W3C home > Mailing lists > Public > www-international@w3.org > July to September 2003

RE: The fate of Hebrew texts with Hyphen-Minus instead of Maqaf

From: <bidi@prognathous.mail-central.com>
Date: Thu, 18 Sep 2003 01:02:12 +0200
To: "Jony Rosenne" <rosennej@qsm.co.il>, "'Mark Davis'" <mark.davis@jtcsv.com>, www-international@w3.org
Cc: "Shmuel Yair" <yshmuel@microsoft.com>
Message-Id: <20030917230212.761FE9326F@smtp.us.messagingengine.com>

On Wed, 17 Sep 2003 20:44:21 +0200, "Jony Rosenne"
<rosennej@qsm.co.il> said:
> These existing texts are the result of a bug in Microsoft software.
> Microsoft had asked the UTC to change the classification of
> Hyphen-Minus according to their implementation, and the request was not
> accepted.

Microsoft's implementation is preferred over the Unicode algorithm for
the following reasons:
1. It keeps the sequence as a whole. "20-", rather than "20 -". The
   latter form is used by some users to circumvent the UBA mishandling of
   such sequences. The extra space is against the rules of the Hebrew
   language. These sequences are supposed to include a Maqaf, not a dash.
2. It can be used satisfactorily with all Hebrew keyboard layouts, even
   ones that don't map the Maqaf, e.g. both the Israeli standard keyboard
   layout (SI-1452) and the one used in Windows.
3. It works with the same logic that people use when writing, i.e. Hebrew
   letter first, then Minus-Hyphen/Maqaf, and finally the number. Note
   that with applications that implement the UBA, some people incorrectly 
   type the Minus-Hyphen after the number to keep the correct order. 
   No wonder they all consider *this* behavior to be a bug.
4. It can be used with character sets that do not include the Maqaf (such
   as ISO-8859-8).
5. It is easy to use and straightforward. No need to type arcane and
   hidden control characters.

Bottom line: The way Microsoft handles these sequences is not a bug, it's
a feature. It works extremely well, and has no drawbacks.
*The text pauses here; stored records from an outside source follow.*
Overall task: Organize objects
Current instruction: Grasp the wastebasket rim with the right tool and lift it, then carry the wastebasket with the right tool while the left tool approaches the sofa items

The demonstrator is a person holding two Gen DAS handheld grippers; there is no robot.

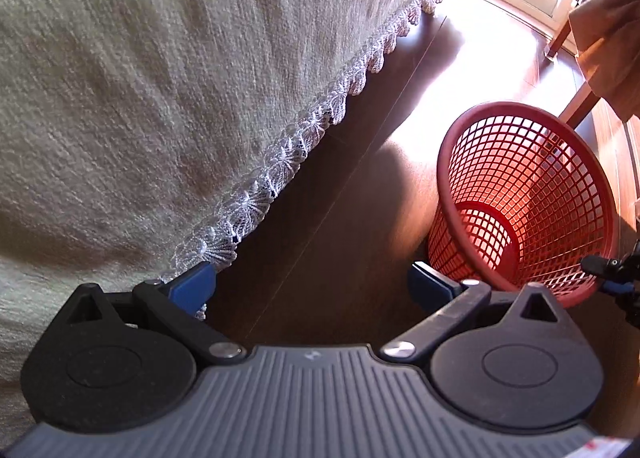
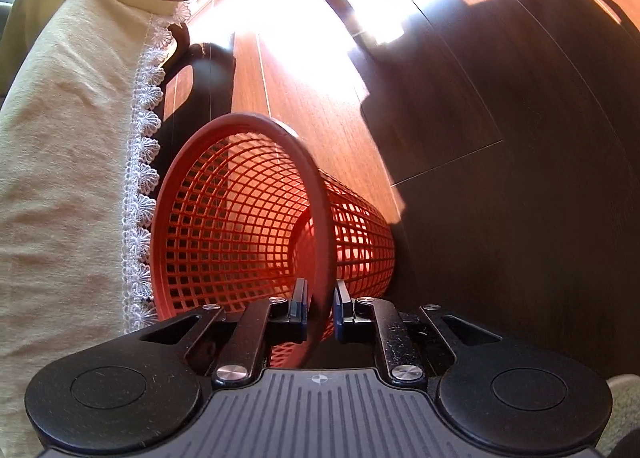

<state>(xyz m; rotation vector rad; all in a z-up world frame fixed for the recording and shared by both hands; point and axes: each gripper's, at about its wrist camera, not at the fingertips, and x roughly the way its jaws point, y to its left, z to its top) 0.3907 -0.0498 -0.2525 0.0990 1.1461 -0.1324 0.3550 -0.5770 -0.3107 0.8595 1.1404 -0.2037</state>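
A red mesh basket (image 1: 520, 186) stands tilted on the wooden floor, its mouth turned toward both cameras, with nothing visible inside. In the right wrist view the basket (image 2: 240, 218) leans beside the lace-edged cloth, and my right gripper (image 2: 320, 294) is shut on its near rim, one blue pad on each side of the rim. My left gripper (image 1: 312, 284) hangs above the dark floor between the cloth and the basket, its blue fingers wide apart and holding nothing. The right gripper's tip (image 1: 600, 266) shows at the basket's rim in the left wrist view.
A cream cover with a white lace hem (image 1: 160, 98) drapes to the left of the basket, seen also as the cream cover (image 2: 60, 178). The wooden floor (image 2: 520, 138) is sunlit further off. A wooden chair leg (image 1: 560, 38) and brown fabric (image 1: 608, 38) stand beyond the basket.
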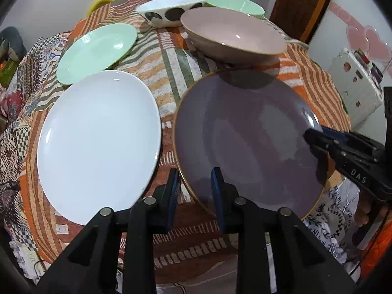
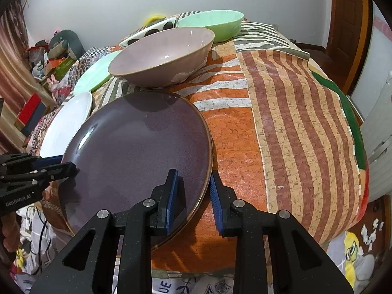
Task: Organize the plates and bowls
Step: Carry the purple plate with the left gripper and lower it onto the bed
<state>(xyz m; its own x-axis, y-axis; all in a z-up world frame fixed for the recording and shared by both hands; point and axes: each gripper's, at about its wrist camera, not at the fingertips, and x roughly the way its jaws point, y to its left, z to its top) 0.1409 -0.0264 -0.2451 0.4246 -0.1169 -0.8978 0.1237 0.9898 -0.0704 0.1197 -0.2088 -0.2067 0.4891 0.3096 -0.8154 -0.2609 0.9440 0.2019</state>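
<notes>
Both claws (image 1: pixel 196 188) (image 2: pixel 192 191) straddle opposite rims of purple plate (image 1: pixel 245 132).

Bare striped tablecloth (image 2: pixel 294 112) right of purple plate (image 2: pixel 137 152) (bowls crowding the far side)

You are in a lived-in home room: beyond your tongs, a round table (image 2: pixel 281 127) under a striped patchwork cloth, a wooden door (image 2: pixel 350 24) far right, cluttered boxes and bags (image 2: pixel 49 56) piled far left.
</notes>
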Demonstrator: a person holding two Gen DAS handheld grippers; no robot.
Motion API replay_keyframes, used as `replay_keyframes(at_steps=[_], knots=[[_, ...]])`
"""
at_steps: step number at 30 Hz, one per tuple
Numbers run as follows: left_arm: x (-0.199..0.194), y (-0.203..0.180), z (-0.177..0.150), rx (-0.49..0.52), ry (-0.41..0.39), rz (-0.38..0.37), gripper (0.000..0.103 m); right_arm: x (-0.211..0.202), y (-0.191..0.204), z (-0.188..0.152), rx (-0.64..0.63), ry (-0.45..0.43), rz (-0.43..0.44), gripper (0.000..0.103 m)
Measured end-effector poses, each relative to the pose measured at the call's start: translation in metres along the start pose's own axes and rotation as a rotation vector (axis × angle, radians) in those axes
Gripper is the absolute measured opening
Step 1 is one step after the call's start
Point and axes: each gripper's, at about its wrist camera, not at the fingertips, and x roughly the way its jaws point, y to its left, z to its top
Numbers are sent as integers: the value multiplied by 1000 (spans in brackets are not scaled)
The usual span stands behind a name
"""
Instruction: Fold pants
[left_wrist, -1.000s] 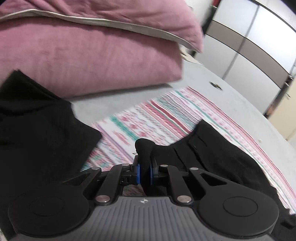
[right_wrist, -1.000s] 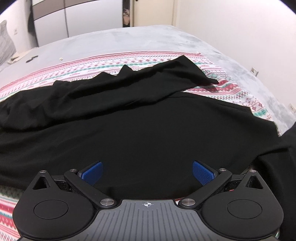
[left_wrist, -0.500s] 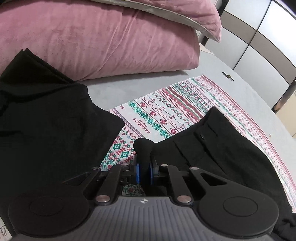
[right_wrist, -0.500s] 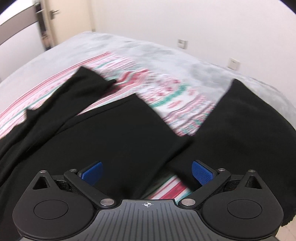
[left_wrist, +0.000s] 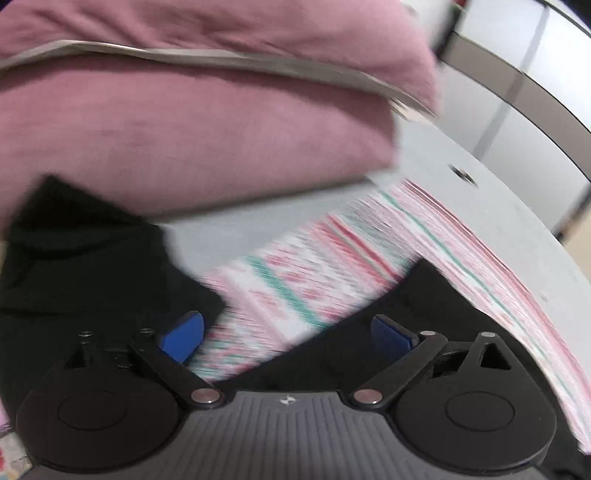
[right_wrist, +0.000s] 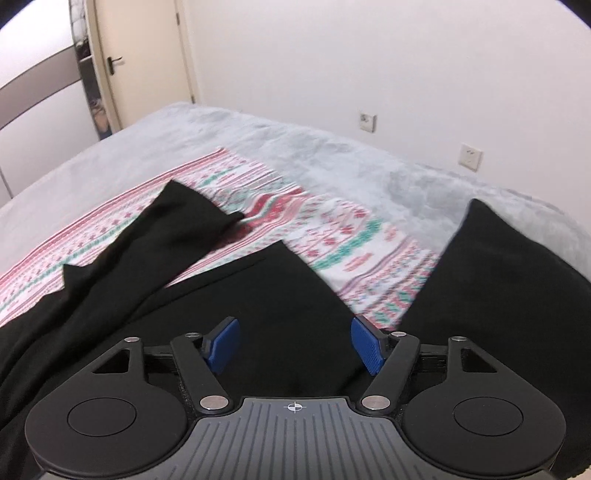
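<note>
Black pants lie spread on a patterned red, green and white blanket; one leg end points to the far left and another end lies just ahead of my right gripper. My right gripper is open and empty just above the black cloth. In the left wrist view the pants lie at the lower right on the blanket. My left gripper is open and empty above their edge. This view is blurred by motion.
A second black garment lies at the left in the left wrist view and another dark cloth at the right in the right wrist view. Two pink pillows are stacked at the bed's head. A grey bedspread, white wall and door lie beyond.
My left gripper has opened and let go of the pants' edge it was pinching. My right gripper has stayed open and swung right, toward the bed's far corner and wall.
</note>
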Motion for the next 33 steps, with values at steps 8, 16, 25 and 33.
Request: replay_keyframes(at_steps=[8,16,25,33], knots=[[75,-118,28,365,-2,-97,103,29,53,19,-165,16,31,75],[170,-171,16,466,118,-137,103,80,80,71,-342,-45,56,80],[221,-190,5,578,123,-119,103,182,136,126,-560,-7,94,81],[216,-188,11,546,31,-98,43,274,176,167,-505,58,126,84]])
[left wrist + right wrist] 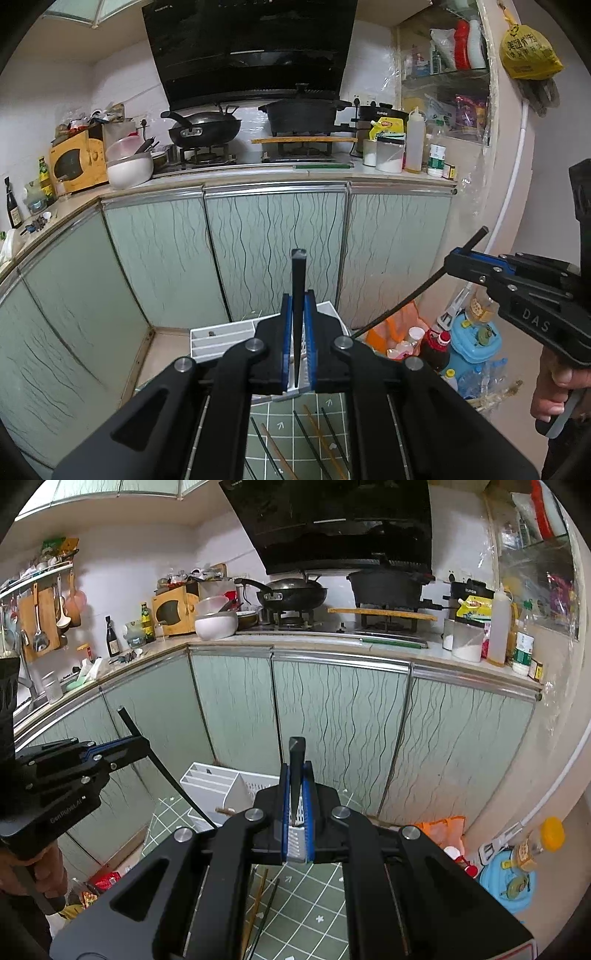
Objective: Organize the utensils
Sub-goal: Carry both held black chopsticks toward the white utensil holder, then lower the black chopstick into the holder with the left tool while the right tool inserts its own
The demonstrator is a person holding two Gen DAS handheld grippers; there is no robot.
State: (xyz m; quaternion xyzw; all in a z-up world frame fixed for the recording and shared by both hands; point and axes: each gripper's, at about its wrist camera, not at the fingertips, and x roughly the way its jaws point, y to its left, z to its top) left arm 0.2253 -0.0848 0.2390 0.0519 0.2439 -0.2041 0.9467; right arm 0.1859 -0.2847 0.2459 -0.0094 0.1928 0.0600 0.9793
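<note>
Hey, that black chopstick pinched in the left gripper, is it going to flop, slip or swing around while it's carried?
Probably stiff: the black chopstick stands straight above the left gripper. It may pivot, since only a short stretch is pinched. It looks thin and smooth, so likely light and a little slippery.

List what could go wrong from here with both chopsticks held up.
1. Each claw, left and right, pinches one black chopstick near its thick end; the long free length could swing and miss the white utensil holder.
2. The two sticks hang close together and may knock.
3. Loose chopsticks on the green mat could be swept off by a low pass.
</note>
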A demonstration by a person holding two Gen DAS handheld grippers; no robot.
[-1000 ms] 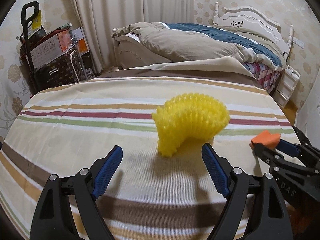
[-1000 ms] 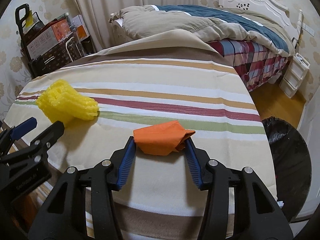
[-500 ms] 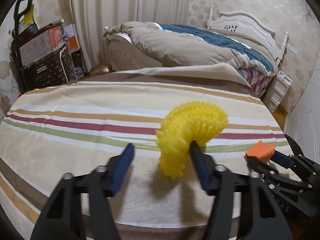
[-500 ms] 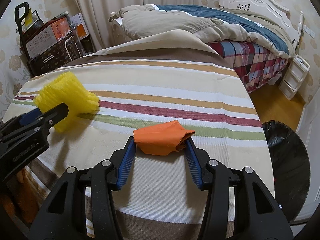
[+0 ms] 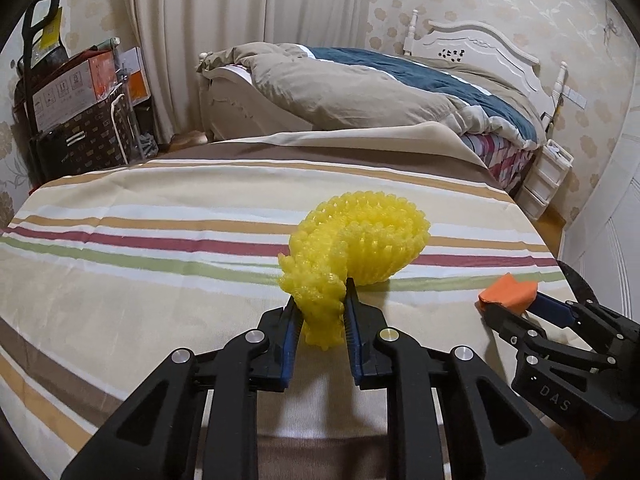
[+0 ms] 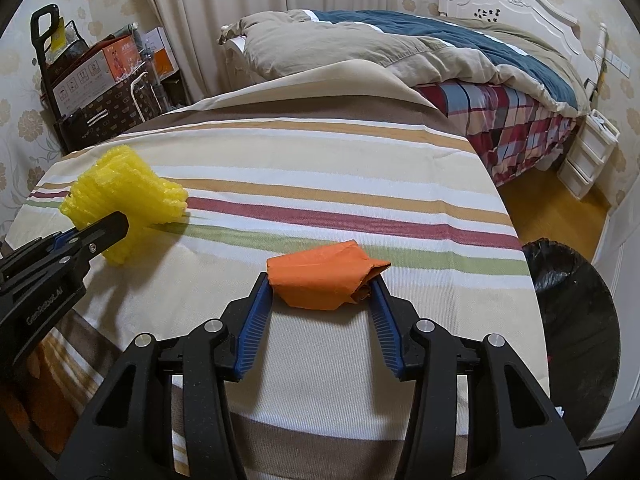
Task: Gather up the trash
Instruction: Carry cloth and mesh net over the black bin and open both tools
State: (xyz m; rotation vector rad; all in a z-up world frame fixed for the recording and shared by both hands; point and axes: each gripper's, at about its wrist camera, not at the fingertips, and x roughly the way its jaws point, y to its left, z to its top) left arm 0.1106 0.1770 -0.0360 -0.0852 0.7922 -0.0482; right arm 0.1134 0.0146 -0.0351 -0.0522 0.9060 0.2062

> > To the best of my knowledge, there are no cases in the Hebrew
> > language where a negative number is preceded by Hebrew letter without
> > another HyphenMinus/Maqaf in between ("-20"). Since there's no
> > ambiguity here, it should be very much possible to revise the
> > algorithm so that it deals with such sequences.
>
> So there should be no problem for a text processor to get it right and
> produce the correct Unicode data stream.

Are you suggesting that the rendering application will do some
pre-processing and insert control characters? or perhaps that it will
replace Hyphen-Minus with Maqaf marks? if so, wouldn't you consider such
pre-processing as part of actual BiDi algorithm?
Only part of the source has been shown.